Oh, and I was a criminal. I'd fallen in love with my best friend -- that made me a menace to society, right?

Since the film "Boys Don't Cry" opened, several women I know have come back looking shell-shocked. I can't bear to see the movie, but I guess they got  a bigger dose of reality than they'd paid for.

Brandon Teena  may have been trans, or may have been a lesbian in drag, or may not have used those terms at all. However he identified,  all that I've read and heard has taken me right back to my baby butch days. It's important that this film is out there because it apparently graphically demonstrates that nothing's really changed – there are still women who are attracted to other women, act on it, and are punished by society one way or another, sometimes by vicious men like Teena's accused murderers.

I certainly had gender issues as a kid, but I didn't want to be a male. I found them foreign creatures, too large, too loud and so arrogant.  Why should they always get the last say, I remember thinking. And they did get the last say – at least the last Teena ever heard.

When I came out some of us were really into drag or even into passing -- at age 14 and earlier. This wasn't the same as wanting to live as a man. For a little while each week or each day  we felt strong in our boy clothes. We  didn't get stared at when we put an arm around our girlfriends. We walked more freely in the world.

Somehow, my friends and I managed to stay out of major trouble -- and  to stay alive.  I remember lying on a bed fully clothed,  a fascinating young woman beside me, when her boyfriend came upon us. He started physically bullying me. I was good at the squirm and run maneuver and managed to plunge into the thick of the ongoing party where he couldn't get at me. How many of us have had these close encounters?

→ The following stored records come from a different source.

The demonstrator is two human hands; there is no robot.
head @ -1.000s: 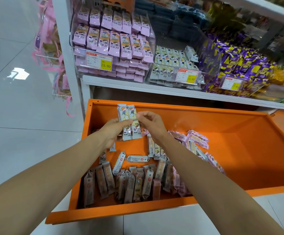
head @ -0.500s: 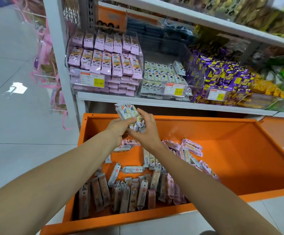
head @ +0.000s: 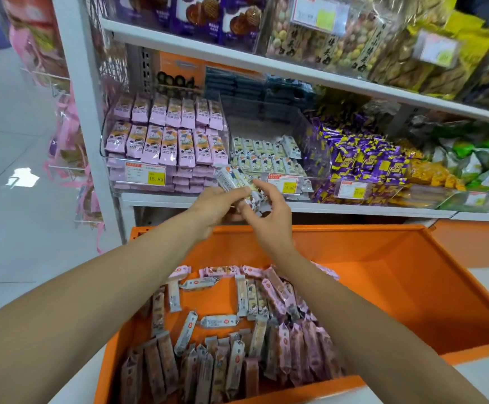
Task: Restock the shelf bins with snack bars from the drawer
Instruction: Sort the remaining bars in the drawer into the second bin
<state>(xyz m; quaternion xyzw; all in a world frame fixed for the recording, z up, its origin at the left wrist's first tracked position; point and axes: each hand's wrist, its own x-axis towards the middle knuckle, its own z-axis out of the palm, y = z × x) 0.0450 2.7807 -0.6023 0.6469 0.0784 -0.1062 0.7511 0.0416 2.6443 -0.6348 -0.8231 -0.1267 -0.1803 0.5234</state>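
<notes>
Hands are up together past the far edge of the orange drawer (head: pixel 397 287), sharing a small bunch of white-wrapped snack bars (head: pixel 233 179). The left hand (head: pixel 215 207) has its fingers curled round the lower side of the bunch, and the right hand (head: pixel 268 220) pinches it from the other side with thumb and fingertips. The bunch is tilted, top end pointing up and to the left, right in front of the shelf edge (head: pixel 354 208).

Just beyond the hands is the clear bin (head: pixel 307 185) of matching white bars, with a price tag (head: pixel 282 182) on its front. Left of that sits the pink-bar bin (head: pixel 179 182), packed pretty full, and off to the right of the hands there's a heap of purple packs (head: pixel 362 161).

Below the forearms the drawer holds the loose stock: white bars (head: pixel 218 321) scattered between the arms, brownish bars (head: pixel 155 371) lined up along the near wall, and pink bars (head: pixel 295 345) piled under the right forearm.
</notes>
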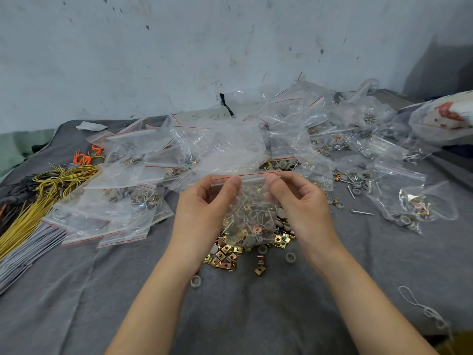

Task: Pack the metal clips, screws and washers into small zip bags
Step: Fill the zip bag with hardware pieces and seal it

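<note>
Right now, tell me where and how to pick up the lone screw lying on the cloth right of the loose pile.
Take the screw by the middle of its shank, coming straight down from above and pinching across its thin width. It lies flat on the grey cloth, roughly left to right, with bare cloth along both long sides.

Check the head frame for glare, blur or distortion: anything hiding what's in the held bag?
Head view: soft even light, weak shadows; wide-angle bends the cloth at its edges; pale sheen on the zip bag and the bag pile hazes their contents; loose clips below read sharp.
</note>
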A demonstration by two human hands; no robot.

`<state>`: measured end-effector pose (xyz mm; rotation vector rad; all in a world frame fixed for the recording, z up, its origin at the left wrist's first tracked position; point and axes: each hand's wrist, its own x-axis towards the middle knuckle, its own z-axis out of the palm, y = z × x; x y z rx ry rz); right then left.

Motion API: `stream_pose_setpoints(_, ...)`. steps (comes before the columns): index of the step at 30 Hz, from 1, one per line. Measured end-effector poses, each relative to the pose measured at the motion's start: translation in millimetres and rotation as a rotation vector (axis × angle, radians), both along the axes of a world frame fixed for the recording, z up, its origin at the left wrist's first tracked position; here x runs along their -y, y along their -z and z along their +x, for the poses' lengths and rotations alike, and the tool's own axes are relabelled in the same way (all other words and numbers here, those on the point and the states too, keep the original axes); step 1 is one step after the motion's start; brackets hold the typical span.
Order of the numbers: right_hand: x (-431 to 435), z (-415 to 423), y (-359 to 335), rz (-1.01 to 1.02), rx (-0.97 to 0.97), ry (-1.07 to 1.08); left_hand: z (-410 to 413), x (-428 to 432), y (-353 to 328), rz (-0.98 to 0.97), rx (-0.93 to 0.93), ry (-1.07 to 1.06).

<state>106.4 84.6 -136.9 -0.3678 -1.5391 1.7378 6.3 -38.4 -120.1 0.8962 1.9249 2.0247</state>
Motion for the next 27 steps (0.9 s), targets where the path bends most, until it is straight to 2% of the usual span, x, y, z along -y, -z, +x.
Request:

It may now be legal for women to wear men's clothing and to make love with women. but it can still get one killed. If Teena had done  male hormones and surgery he might be still be alive.

Who knows what will be standard forty years from Brandon Teena's death and after forty years of  gender exploration. Maybe we're evolving toward blended genders. Or will  kids, trans or gay, still  be reading criminology texts to find themselves – as victims?